### Available records
========================
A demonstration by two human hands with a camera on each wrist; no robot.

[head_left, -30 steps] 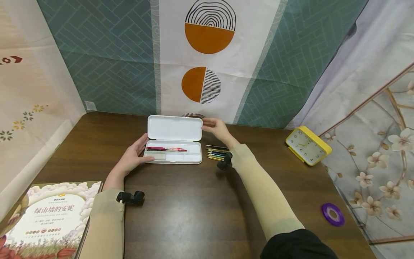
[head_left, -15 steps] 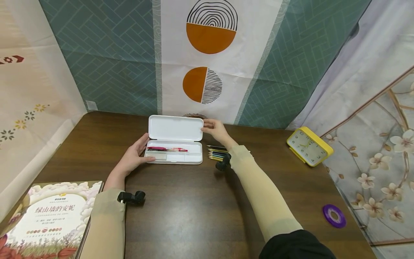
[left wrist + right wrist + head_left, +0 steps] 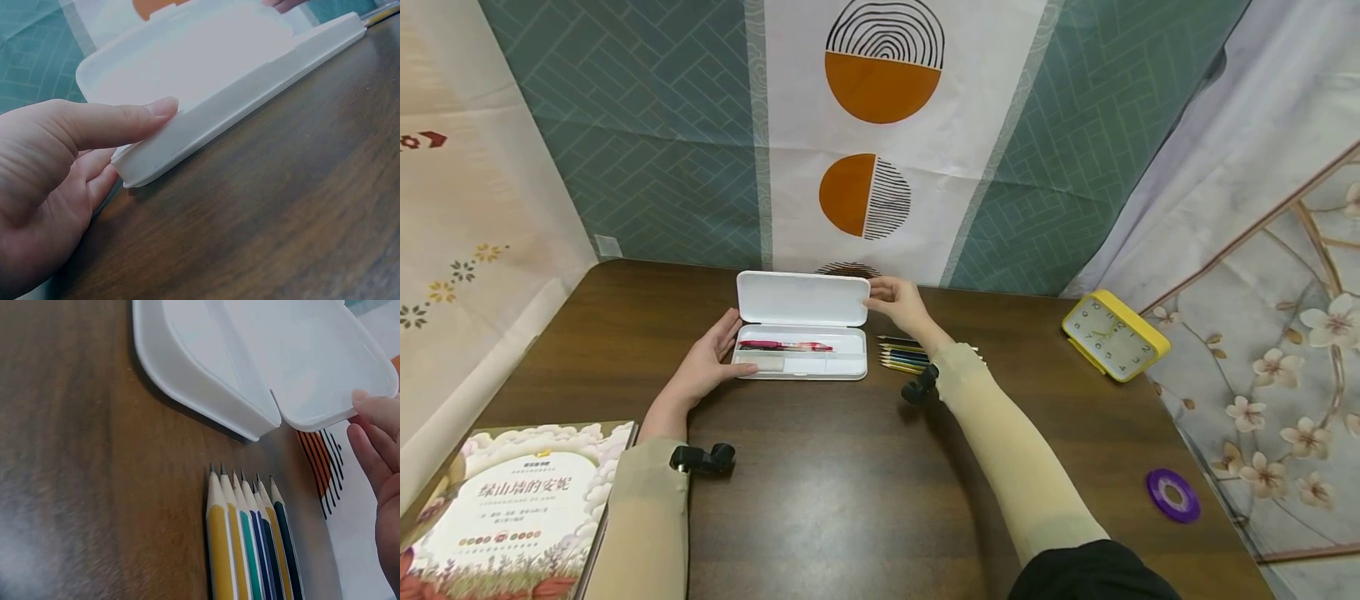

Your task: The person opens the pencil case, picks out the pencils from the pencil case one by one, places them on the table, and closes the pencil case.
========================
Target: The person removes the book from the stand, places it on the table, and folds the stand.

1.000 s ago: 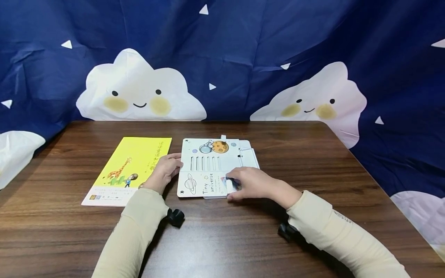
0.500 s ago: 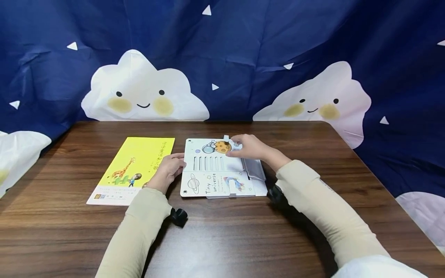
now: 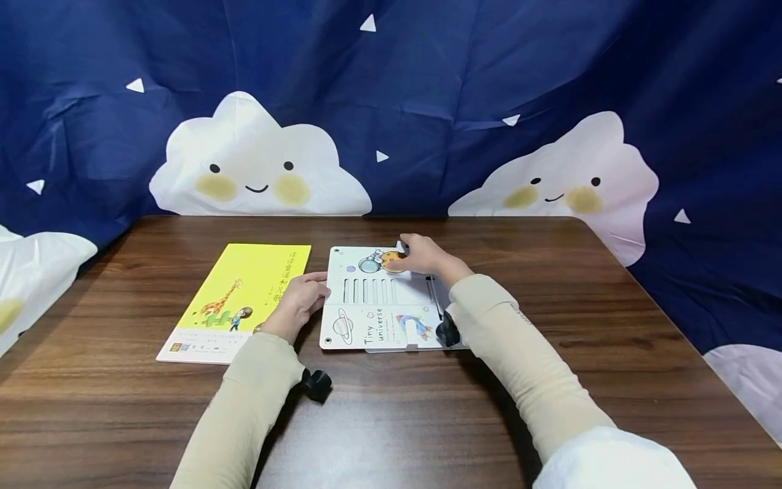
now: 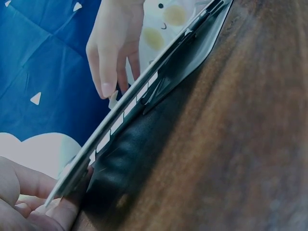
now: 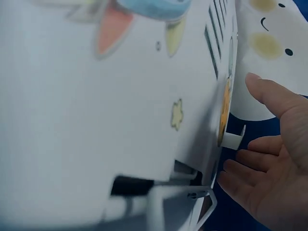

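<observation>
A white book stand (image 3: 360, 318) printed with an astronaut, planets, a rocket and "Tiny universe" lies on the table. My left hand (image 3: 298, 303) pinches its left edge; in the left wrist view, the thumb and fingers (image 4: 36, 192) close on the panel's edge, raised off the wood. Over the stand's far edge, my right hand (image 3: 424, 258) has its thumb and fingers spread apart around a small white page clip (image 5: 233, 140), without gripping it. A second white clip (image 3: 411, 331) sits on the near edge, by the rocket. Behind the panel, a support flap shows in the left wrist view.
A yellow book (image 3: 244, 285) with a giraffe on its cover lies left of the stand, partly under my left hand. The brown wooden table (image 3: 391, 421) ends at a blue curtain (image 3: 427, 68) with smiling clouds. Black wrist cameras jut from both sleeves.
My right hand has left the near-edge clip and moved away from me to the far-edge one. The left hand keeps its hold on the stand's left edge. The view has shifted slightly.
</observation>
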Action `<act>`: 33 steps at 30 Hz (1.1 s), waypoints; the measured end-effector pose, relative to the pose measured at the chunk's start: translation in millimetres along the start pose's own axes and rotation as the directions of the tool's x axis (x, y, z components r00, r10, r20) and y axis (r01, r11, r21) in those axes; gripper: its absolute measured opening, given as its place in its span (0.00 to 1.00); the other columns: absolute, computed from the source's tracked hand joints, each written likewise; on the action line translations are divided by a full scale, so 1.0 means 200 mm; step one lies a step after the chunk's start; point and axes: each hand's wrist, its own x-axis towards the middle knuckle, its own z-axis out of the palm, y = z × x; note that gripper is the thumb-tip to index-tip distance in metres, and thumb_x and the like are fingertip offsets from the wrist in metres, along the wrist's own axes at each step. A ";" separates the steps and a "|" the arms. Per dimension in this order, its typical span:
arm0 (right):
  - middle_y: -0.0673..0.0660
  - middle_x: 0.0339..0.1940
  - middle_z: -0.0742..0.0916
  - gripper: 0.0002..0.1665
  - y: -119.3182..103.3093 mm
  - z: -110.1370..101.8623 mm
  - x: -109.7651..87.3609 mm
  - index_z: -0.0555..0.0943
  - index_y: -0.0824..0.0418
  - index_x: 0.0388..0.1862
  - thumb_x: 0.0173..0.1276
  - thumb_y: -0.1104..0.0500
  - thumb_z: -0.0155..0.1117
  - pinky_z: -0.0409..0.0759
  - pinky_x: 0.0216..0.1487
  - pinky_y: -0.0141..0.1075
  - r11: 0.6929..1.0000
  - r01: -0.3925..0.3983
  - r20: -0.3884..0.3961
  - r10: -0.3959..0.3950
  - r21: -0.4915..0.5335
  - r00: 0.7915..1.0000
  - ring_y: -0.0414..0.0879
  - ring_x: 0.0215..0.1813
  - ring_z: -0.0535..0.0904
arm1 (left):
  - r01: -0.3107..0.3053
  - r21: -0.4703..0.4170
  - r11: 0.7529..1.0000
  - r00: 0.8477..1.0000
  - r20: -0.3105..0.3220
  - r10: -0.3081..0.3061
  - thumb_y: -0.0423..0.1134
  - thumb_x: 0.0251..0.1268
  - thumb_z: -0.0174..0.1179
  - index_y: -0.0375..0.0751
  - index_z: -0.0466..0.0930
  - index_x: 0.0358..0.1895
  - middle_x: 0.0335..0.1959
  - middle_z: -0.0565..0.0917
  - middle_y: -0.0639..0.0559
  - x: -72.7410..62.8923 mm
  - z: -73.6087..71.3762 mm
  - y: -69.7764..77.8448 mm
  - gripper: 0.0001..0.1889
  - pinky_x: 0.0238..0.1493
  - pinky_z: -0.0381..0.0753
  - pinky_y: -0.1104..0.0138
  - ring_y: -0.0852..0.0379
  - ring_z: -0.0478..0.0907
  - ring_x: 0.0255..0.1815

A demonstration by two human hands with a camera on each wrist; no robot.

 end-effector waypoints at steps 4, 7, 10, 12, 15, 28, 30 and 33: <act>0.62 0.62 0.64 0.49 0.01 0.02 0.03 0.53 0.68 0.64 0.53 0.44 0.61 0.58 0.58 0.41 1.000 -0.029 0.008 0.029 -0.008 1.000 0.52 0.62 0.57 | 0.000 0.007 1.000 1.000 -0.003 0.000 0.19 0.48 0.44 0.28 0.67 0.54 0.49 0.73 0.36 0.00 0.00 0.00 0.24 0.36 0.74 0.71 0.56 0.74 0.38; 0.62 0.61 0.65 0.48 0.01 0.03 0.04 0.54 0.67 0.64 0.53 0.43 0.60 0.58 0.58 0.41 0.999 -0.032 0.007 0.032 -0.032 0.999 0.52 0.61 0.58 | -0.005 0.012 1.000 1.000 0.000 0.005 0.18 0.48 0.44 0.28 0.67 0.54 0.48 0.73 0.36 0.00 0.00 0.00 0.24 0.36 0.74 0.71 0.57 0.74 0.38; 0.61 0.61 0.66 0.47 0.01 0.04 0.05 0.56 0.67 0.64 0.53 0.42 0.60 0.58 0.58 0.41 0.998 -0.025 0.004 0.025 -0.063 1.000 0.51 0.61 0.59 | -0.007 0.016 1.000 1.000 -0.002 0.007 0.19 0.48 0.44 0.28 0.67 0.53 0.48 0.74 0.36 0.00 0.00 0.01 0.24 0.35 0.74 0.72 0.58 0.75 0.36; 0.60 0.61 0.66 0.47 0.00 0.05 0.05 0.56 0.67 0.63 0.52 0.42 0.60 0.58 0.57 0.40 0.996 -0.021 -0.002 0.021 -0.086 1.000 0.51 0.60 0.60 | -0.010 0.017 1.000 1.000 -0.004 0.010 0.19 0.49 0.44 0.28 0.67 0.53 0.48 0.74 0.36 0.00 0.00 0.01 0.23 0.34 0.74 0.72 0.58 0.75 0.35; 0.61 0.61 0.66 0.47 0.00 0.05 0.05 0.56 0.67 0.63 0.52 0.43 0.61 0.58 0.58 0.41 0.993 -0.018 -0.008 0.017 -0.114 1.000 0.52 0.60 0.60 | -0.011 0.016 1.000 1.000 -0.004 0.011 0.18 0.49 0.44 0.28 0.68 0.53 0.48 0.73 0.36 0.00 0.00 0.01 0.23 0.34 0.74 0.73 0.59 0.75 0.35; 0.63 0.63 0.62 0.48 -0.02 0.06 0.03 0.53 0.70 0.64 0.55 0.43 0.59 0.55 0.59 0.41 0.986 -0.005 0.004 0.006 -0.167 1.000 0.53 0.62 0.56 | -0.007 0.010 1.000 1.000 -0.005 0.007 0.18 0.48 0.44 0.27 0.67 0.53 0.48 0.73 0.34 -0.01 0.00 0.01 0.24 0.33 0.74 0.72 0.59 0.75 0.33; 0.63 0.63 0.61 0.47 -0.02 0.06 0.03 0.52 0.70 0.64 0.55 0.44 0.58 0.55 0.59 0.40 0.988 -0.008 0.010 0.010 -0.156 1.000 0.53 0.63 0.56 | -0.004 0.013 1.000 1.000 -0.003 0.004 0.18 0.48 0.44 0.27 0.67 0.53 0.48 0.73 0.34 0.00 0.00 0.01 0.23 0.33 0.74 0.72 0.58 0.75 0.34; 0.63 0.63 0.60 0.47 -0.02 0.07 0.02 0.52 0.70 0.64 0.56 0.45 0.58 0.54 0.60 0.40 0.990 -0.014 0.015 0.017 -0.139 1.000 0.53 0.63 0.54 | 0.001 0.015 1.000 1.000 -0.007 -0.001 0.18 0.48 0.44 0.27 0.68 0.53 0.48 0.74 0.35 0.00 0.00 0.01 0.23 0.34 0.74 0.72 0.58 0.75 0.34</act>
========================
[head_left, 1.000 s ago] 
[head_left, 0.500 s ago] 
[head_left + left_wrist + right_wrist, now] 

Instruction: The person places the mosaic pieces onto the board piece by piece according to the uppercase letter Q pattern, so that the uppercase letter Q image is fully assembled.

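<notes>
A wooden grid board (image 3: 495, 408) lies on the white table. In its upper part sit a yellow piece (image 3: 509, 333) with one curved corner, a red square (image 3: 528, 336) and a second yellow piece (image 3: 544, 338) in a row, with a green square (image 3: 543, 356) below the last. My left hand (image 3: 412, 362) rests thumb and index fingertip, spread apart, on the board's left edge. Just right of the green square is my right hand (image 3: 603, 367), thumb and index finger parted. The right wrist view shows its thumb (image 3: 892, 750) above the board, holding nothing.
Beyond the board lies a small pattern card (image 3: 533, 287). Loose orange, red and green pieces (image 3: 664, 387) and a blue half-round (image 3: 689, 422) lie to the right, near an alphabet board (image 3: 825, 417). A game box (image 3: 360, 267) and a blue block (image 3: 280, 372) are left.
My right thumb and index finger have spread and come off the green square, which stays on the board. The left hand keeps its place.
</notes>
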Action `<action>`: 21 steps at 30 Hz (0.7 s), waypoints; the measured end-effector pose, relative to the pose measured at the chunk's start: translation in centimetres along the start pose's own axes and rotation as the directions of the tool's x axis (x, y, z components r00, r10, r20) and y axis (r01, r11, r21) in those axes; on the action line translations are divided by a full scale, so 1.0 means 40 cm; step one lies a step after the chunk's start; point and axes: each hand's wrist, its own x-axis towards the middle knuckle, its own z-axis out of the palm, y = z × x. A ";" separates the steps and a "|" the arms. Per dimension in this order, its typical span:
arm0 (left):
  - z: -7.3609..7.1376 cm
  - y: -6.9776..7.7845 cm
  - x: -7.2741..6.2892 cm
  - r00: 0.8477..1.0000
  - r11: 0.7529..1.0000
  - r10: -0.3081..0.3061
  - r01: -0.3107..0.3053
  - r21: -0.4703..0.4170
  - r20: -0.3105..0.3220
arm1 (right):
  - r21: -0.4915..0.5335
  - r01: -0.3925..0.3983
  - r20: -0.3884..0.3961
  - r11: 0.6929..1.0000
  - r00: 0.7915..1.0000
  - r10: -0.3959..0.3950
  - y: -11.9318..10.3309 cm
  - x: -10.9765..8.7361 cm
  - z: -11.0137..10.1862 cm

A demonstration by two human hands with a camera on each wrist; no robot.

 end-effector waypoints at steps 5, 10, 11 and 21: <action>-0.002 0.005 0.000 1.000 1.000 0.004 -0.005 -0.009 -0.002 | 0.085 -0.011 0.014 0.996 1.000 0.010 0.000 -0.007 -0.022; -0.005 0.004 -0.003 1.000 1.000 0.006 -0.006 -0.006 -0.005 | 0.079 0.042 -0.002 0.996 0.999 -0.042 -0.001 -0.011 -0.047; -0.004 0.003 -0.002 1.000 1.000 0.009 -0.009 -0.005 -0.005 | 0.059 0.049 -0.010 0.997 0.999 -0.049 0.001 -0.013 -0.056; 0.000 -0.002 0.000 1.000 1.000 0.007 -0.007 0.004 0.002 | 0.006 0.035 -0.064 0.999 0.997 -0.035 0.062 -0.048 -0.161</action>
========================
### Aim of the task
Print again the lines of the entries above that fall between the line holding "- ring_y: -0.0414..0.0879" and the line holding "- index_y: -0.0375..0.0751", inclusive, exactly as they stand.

### Response
  - ring_y: -0.0414..0.0879
  - ring_x: 0.0215..0.1813
  - ring_z: -0.0535..0.0904
arm1 (left):
  - r01: -0.3107..0.3053
  - r21: -0.4703..0.4170
  - r11: 0.7529..1.0000
  - r00: 0.8477..1.0000
  - r20: -0.3105..0.3220
  - r10: -0.3081..0.3061
  - thumb_y: -0.0423..0.1134
  - thumb_x: 0.0251..0.1268
  - thumb_z: -0.0174..0.1179
  - index_y: -0.0375..0.0751

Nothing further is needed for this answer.